■ YOUR TASK
Please repeat exactly the lines below from the one containing "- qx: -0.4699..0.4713" down to the one containing "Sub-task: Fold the", both included, and nothing else.

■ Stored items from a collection
= = = = =

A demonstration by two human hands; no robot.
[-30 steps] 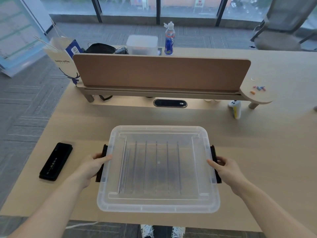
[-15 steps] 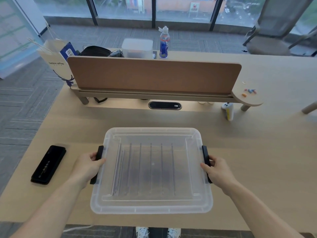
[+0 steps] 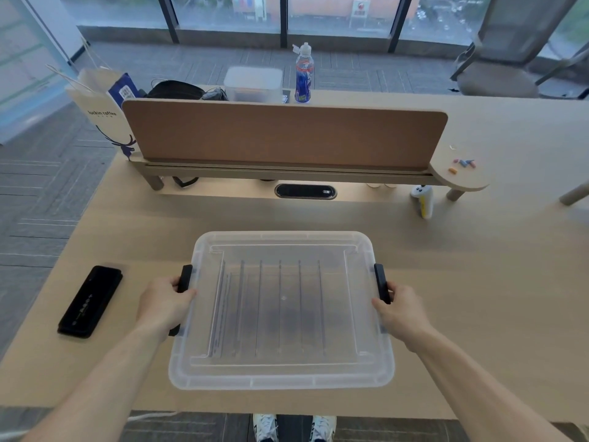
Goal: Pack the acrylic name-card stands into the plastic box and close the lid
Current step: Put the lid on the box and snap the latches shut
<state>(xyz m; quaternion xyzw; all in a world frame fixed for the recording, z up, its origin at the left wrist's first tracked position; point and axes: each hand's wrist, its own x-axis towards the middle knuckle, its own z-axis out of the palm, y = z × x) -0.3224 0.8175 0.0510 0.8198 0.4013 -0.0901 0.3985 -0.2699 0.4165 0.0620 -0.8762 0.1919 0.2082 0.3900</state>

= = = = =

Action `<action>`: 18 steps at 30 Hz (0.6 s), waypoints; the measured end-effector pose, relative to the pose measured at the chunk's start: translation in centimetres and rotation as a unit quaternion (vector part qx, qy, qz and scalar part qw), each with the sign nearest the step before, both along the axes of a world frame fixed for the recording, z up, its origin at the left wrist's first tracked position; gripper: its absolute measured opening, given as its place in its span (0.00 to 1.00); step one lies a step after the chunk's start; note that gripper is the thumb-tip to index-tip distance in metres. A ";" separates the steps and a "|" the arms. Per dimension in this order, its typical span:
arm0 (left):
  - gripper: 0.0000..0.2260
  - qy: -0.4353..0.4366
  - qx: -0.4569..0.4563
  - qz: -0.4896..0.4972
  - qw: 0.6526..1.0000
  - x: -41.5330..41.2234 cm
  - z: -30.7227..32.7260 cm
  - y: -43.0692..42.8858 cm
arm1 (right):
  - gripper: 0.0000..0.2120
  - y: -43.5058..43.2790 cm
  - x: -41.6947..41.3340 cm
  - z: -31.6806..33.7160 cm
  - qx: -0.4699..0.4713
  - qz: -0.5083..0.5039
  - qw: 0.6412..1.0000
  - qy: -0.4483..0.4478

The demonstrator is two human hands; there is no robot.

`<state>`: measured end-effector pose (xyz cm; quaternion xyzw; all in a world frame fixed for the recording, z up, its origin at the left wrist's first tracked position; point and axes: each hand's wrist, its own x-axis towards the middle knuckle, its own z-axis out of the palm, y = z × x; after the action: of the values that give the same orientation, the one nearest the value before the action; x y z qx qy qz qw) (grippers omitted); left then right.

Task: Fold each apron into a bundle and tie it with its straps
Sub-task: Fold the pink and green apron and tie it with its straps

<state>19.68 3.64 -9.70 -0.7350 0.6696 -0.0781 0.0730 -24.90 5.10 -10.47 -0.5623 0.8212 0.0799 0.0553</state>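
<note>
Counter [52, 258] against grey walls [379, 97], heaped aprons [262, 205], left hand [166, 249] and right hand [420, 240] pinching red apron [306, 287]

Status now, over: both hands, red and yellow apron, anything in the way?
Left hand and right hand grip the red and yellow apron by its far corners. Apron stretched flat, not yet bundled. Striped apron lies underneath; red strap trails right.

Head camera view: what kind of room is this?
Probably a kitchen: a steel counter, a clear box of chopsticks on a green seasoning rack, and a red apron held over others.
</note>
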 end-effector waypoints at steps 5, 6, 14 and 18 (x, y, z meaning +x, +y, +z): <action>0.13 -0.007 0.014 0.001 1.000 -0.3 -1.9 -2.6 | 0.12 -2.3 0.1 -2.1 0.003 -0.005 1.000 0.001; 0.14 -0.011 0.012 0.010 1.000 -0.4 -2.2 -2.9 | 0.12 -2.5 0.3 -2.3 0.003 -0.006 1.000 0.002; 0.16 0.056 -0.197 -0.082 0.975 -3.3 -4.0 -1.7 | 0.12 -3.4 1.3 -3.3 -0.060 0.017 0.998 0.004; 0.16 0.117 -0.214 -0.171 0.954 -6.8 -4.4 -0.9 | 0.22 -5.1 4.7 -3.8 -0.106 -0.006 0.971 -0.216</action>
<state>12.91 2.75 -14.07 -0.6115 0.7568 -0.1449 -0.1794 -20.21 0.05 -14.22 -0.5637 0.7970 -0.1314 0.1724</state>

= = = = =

■ EXERCISE OUTPUT
  - qx: -0.4699..0.4713
  - qz: -0.5083..0.5039
  - qw: 0.6412..1.0000
  - qy: -0.4483..0.4478

The demonstrator is two human hands; there is no robot.

`<state>`: measured end-effector pose (xyz cm; quaternion xyzw; all in a world frame fixed for the recording, z up, its origin at the left wrist's first tracked position; point and axes: each hand's wrist, its own x-axis towards the middle knuckle, its own z-axis out of the palm, y = z × x; after the action: of the values that give the same orientation, the one nearest the value before the action; x y z qx qy qz qw) (grippers omitted); left then right.

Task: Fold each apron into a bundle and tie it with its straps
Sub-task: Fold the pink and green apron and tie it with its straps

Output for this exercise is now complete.